For Average the dataset would look like this:
timestamp | location | repair_type | total | fixed |
---|---|---|---|---|
01/10/2022 10:00:00 | 123 Interesting Ave | oil_change | 10 | 8 |
01/10/2022 10:00:00 | 123 Interesting Ave | tire_rotation | 10 | 10 |
01/10/2022 10:00:00 | 745 Interesting Ave | oil_change | 10 | 10 |
01/10/2022 10:00:00 | 745 Interesting Ave | tire_rotation | 10 | 7 |
This is EXACTLY the same as the first dataset, because our secondary records were the EXACT same as well, and there were only 2 data points per aggregation window.
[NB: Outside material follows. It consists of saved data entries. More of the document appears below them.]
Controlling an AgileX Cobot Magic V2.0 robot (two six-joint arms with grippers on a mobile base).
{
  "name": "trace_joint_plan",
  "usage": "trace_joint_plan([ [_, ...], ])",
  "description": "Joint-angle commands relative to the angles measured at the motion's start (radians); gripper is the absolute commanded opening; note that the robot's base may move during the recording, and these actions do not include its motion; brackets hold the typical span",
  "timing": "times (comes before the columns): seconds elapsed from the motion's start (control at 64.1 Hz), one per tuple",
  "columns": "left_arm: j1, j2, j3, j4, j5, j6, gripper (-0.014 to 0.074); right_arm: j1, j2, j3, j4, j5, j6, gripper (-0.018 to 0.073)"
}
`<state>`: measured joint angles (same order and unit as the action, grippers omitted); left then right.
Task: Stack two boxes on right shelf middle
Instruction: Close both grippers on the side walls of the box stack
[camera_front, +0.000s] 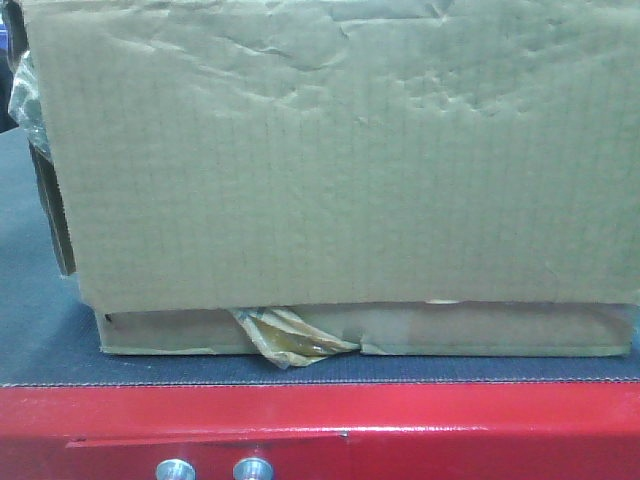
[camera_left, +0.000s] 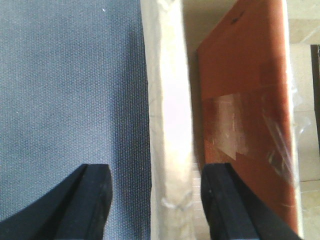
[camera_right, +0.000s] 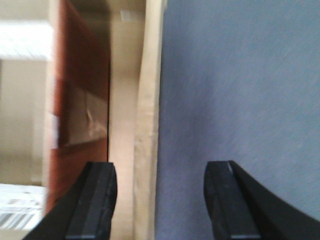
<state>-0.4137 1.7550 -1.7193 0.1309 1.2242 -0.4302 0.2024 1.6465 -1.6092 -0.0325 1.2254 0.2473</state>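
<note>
Two pairs of black fingers, both spread. My left gripper straddles one cream wall edge of the big dented brown cardboard box and my right gripper straddles the opposite one, lined up, I'd judge, to pinch and lift. The box sits on the red-edged grey-matted platform. The shiny steel shelf isn't in view.

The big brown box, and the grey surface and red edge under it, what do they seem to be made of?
The box looks like matte corrugated cardboard: faint flute lines, dents and creases. The grey surface seems a woven or rubbery mat, finely textured. The red edge is probably painted metal, smooth with a slight sheen and two silvery screws.
</note>
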Motion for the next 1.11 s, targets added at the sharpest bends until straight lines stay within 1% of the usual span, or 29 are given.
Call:
trace_joint_plan([
  [0.0,0.000,-0.005,-0.008,0.002,-0.003,0.002,0.0308,0.001,0.019,0.006,0.008,-0.004,-0.002,0.0286],
  [0.655,0.000,-0.005,-0.008,0.002,-0.003,0.002,0.0308,0.010,0.023,0.006,0.010,-0.004,0.004,0.0279],
  [0.733,0.000,-0.005,-0.008,0.002,-0.003,0.002,0.0308,0.010,0.023,0.006,0.008,-0.004,0.004,0.0221],
  [0.842,0.000,-0.005,-0.008,0.002,-0.003,0.002,0.0296,0.010,0.023,0.006,-0.005,-0.004,0.004,0.0018],
  [0.889,0.000,-0.005,-0.008,0.000,-0.003,0.002,0.0263,0.010,0.023,0.006,-0.013,-0.004,0.004,-0.0081],
  [0.92,0.000,-0.003,-0.008,-0.002,-0.003,0.002,0.0213,0.010,0.023,0.006,-0.019,-0.004,0.004,-0.0148],
  [0.936,0.000,-0.001,-0.008,-0.004,-0.003,0.002,0.0200,0.010,0.023,0.006,-0.019,-0.004,0.007,-0.0167],
  [1.045,0.000,0.005,-0.008,-0.022,-0.003,0.002,-0.0015,0.012,0.023,0.006,-0.031,-0.004,0.030,-0.0160],
  [1.076,-0.002,0.006,-0.008,-0.029,-0.003,0.002,-0.0099,0.020,0.023,0.006,-0.052,-0.004,0.049,-0.0160],
  [1.092,-0.002,0.006,-0.008,-0.029,-0.003,0.002,-0.0110,0.028,0.023,0.006,-0.070,-0.004,0.061,-0.0160],
])
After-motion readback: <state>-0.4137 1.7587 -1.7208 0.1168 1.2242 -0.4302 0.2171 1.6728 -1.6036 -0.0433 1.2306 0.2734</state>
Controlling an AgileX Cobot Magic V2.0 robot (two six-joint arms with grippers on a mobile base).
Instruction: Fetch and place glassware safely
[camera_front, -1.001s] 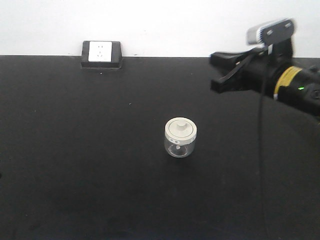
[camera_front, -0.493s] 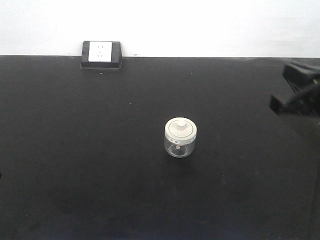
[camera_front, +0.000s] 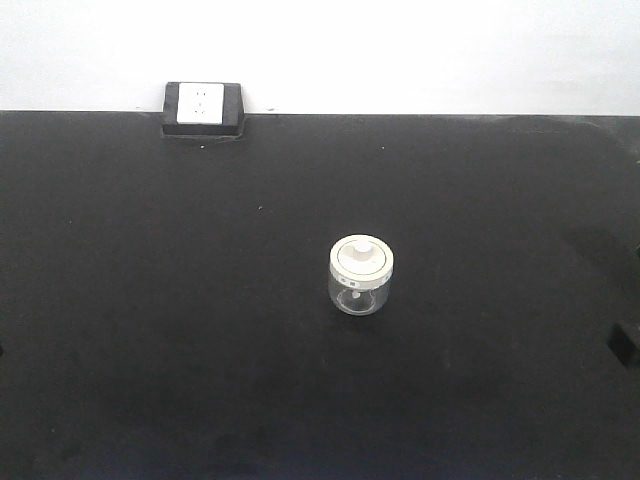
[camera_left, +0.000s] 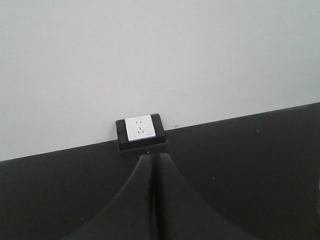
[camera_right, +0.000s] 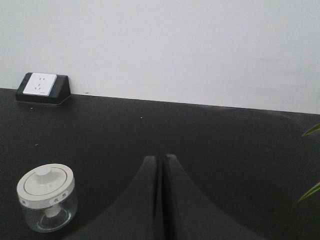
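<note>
Right arm gone from front view since earlier frame. Right gripper (camera_right: 161, 162) closed, empty; left gripper (camera_left: 153, 160) likewise. Jar (camera_front: 361, 275) upright on table (camera_front: 150, 300); risk: closed fingers knock jar over on approach.

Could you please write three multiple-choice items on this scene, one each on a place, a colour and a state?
1. Where does the glass jar stand?
A. near the middle of the black table
B. on the power socket
C. between the fingers of a gripper

2. What colour is the jar's lid?
A. black
B. cream-white
C. green

3. How are the fingers of the right gripper?
A. wide open
B. closed on the jar
C. pressed together, holding nothing

Answers:
1 A: the front view shows it alone, mid-table.
2 B: the lid is pale against the dark table.
3 C: in the right wrist view, the fingers meet and the jar sits apart, lower left.
</note>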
If however we had 3 data points per interval:
timestamp | location | repair_type | total | fixed |
---|---|---|---|---|
01/10/2022 10:00:00 | 123 Interesting Ave | oil_change | 10 | 8 |
01/10/2022 10:05:00 | 123 Interesting Ave | oil_change | 10 | 8 |
01/10/2022 10:30:00 | 123 Interesting Ave | oil_change | 10 | 8 |
01/10/2022 10:00:00 | 123 Interesting Ave | tire_rotation | 10 | 10 |
01/10/2022 10:05:00 | 123 Interesting Ave | tire_rotation | 10 | 10 |
01/10/2022 10:30:00 | 123 Interesting Ave | tire_rotation | 10 | 10 |
01/10/2022 10:00:00 | 745 Interesting Ave | oil_change | 10 | 10 |
01/10/2022 10:05:00 | 745 Interesting Ave | oil_change | 10 | 10 |
01/10/2022 10:30:00 | 745 Interesting Ave | oil_change | 10 | 10 |
01/10/2022 10:00:00 | 745 Interesting Ave | tire_rotation | 10 | 7 |
01/10/2022 10:05:00 | 745 Interesting Ave | tire_rotation | 10 | 7 |
01/10/2022 10:30:00 | 745 Interesting Ave | tire_rotation | 10 | 7 |
Interestingly the Average value looks like this:
timestamp | location | repair_type | total | fixed |
---|---|---|---|---|
01/10/2022 10:00:00 | 123 Interesting Ave | oil_change | 10 | 8 |
01/10/2022 10:00:00 | 123 Interesting Ave | tire_rotation | 10 | 10 |
01/10/2022 10:00:00 | 745 Interesting Ave | oil_change | 10 | 10 |
01/10/2022 10:00:00 | 745 Interesting Ave | tire_rotation | 10 | 7 |
But the SUM table would look like this:
timestamp | location | repair_type | total | fixed |
---|---|---|---|---|
01/10/2022 10:00:00 | 123 Interesting Ave | oil_change | 30 | 24 |
01/10/2022 10:00:00 | 123 Interesting Ave | tire_rotation | 30 | 30 |
01/10/2022 10:00:00 | 745 Interesting Ave | oil_change | 30 | 30 |
01/10/2022 10:00:00 | 745 Interesting Ave | tire_rotation | 30 | 21 |
What if the values were not so uniform?
timestamp | location | repair_type | total | fixed |
---|---|---|---|---|
01/10/2022 10:00:00 | 123 Interesting Ave | oil_change | 5 | 4 |
01/10/2022 10:05:00 | 123 Interesting Ave | oil_change | 17 | 10 |
01/10/2022 10:30:00 | 123 Interesting Ave | oil_change | 2 | 1 |
01/10/2022 10:00:00 | 123 Interesting Ave | tire_rotation | 7 | 7 |
01/10/2022 10:05:00 | 123 Interesting Ave | tire_rotation | 7 | 5 |
01/10/2022 10:30:00 | 123 Interesting Ave | tire_rotation | 10 | 8 |
01/10/2022 10:00:00 | 745 Interesting Ave | oil_change | 2 | 2 |
01/10/2022 10:05:00 | 745 Interesting Ave | oil_change | 3 | 2 |
01/10/2022 10:30:00 | 745 Interesting Ave | oil_change | 10 | 9 |
01/10/2022 10:00:00 | 745 Interesting Ave | tire_rotation | 4 | 4 |
01/10/2022 10:05:00 | 745 Interesting Ave | tire_rotation | 10 | 7 |
01/10/2022 10:30:00 | 745 Interesting Ave | tire_rotation | 8 | 5 |
Then the Average table looks like:
timestamp | location | repair_type | total | fixed |
---|---|---|---|---|
01/10/2022 10:00:00 | 123 Interesting Ave | oil_change | 8 | 5 |
01/10/2022 10:00:00 | 123 Interesting Ave | tire_rotation | 8 | 6.66 |
01/10/2022 10:00:00 | 745 Interesting Ave | oil_change | 5 | 4.33 |
01/10/2022 10:00:00 | 745 Interesting Ave | tire_rotation | 7.33 | 5.33 |
With the SUM table:
timestamp | location | repair_type | total | fixed |
---|---|---|---|---|
01/10/2022 10:00:00 | 123 Interesting Ave | oil_change | 24 | 15 |
01/10/2022 10:00:00 | 123 Interesting Ave | tire_rotation | 24 | 18 |
01/10/2022 10:00:00 | 745 Interesting Ave | oil_change | 15 | 13 |
01/10/2022 10:00:00 | 745 Interesting Ave | tire_rotation | 22 | 16 |
Depending on your data:
Average is problematic if there are spikes within the interval that you want to be aware of!
Average is great if spikes within the interval is normal, and you want to iron them out!